We weren’t doing anything fancy. Just a typical engagement at home with our families, and then we decided to have a cute dinner for our friends at one of our favorite restaurants. Because the occasion was so simple, I wanted a simple dress.
But this is Lebanon, the more the dress glitters and is poofy, the better! I swear to you, we did not leave a shop we didn’t go to. From top designers to regular shops, my mom and I went everywhere.
And it just wasn’t working. I kept crying the whole time because no I don’t want those models!
And the salesladies are extremely rude here. I am not exactly skinny so a lot of them would be like, “you know, you have a bit of time to lose some weight!”
How dare you say that to me?! Who are you to talk?! Do you even know that I work out and lift weights everyday?
The Hair and Makeup
I wrote a full post on this a couple of weeks back. We still cannot discuss the issue in front of my mother by the way because it always ends up with some yelling and screaming and cursing at the bakery.
Now this one still makes my blood boil to this day, and I doubt I can ever forgive him! Guys, don’t ever compromise on your photographer because these are what you’re going to keep with you for the rest of your life and show to your children.

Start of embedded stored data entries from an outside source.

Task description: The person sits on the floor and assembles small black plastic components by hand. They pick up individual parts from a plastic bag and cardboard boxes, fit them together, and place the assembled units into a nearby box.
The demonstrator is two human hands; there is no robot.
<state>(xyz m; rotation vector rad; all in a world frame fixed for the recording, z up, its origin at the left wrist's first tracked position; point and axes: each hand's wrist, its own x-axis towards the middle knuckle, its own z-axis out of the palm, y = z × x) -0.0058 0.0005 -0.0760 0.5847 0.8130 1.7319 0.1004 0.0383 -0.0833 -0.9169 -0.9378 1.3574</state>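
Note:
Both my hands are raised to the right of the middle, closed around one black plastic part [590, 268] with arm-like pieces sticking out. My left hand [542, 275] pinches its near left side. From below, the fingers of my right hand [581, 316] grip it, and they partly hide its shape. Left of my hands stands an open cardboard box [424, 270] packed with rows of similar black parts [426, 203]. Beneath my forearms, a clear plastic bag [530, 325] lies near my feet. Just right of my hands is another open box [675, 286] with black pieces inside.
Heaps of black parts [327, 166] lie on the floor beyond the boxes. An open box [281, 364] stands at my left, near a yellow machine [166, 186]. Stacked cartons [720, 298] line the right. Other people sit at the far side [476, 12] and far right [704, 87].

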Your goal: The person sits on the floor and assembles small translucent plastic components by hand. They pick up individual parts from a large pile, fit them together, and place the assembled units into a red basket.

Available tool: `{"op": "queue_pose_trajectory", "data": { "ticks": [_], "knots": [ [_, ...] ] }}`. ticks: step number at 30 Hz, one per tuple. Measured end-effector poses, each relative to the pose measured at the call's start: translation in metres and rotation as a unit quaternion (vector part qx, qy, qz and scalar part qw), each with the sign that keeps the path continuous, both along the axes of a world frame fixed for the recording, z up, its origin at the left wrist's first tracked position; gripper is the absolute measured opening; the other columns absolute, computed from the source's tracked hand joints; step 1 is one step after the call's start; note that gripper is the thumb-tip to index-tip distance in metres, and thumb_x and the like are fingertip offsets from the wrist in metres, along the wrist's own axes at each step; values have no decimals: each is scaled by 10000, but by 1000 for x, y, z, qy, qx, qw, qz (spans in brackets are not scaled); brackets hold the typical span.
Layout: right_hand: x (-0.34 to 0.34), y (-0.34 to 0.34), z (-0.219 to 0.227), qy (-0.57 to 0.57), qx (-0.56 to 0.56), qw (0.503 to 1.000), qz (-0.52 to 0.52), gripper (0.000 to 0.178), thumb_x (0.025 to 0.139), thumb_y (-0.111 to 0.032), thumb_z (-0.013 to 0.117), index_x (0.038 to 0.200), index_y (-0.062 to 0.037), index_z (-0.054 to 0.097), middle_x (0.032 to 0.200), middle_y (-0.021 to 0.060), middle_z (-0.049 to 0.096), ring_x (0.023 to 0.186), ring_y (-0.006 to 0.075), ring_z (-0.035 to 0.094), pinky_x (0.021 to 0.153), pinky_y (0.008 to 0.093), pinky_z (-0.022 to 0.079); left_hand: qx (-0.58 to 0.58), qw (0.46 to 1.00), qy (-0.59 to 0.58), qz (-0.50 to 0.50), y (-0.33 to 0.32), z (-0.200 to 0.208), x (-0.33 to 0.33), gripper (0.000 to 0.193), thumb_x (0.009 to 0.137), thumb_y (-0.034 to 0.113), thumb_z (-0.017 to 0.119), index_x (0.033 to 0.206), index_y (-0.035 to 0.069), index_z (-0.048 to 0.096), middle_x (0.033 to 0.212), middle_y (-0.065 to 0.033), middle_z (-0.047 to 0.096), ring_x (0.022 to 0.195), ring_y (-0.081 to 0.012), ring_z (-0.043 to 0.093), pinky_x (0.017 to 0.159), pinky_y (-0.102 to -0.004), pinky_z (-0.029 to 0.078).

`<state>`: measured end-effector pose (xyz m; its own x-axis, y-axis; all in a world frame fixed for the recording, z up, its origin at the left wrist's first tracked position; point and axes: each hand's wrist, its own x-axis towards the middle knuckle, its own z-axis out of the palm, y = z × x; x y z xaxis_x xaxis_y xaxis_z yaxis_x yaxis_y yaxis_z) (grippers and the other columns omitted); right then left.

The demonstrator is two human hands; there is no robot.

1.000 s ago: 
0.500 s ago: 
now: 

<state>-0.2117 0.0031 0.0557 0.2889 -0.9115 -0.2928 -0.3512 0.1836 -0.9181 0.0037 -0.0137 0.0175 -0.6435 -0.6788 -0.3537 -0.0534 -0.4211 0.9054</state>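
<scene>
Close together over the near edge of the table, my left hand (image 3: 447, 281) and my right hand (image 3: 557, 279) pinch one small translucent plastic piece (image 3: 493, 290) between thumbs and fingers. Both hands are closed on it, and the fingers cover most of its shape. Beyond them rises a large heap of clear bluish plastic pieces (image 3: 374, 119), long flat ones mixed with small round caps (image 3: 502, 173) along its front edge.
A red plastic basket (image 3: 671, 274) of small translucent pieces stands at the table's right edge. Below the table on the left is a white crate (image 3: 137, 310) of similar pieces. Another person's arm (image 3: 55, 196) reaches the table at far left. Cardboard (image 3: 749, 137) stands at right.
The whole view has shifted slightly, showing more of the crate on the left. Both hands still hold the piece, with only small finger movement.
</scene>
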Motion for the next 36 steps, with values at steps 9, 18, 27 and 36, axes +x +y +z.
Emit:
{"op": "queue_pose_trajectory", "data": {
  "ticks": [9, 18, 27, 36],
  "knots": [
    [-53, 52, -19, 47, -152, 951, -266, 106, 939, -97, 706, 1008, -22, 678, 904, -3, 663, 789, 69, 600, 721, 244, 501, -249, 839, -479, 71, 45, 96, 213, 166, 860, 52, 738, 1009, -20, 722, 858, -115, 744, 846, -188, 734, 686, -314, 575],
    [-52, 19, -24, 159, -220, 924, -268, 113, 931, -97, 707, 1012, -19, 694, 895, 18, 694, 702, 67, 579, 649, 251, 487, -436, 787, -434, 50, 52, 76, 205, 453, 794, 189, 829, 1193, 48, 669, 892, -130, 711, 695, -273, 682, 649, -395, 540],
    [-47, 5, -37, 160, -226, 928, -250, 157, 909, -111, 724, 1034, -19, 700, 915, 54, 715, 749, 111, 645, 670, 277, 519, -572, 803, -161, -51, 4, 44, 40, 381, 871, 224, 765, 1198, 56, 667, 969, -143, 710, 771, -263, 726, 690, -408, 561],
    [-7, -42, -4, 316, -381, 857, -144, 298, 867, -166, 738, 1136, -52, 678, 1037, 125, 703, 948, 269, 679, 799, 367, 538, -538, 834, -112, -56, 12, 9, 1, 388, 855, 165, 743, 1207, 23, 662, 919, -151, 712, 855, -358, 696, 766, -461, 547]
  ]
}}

We decided to go with this guy that we thought was good. He was well known around the area and had shot a few events I have been at, and he offered us a good price for our budget. Turns out, that wasn’t a good sign.
First of all, he had all those crazy poses for me to do that it felt more like a gym workout. Turn like this, head like that, eyes here, chin wherever. Or bend down and find your shoes. Or lie on the couch and stretch out (At that point even my teta was in giggles)! He had this ultra heating flash that made me feel like I was melting.
He also wouldn’t call me by my name, which I hate! Instead, he kept referring to me as “3arous” (Bride). He shot all of our couple photos as if they were straight out of an 80s prom shoot.
Oh and let’s not forget that he had to be called over from his cigarette break to take the photos of us exchanging rings (in which my face doesn’t show).
But here’s the unforgivable bit! He cropped my mother in law out of the only picture I have of us together, one where she’s fastening a necklace for me, a gift from my inlaws!
Oh, he also went photoshop crazy afterwards, turning my Snow White self into a bronzed babe with just a couple of clicks!
What about you readers? What are your horror stories? What should I look out for with the wedding?!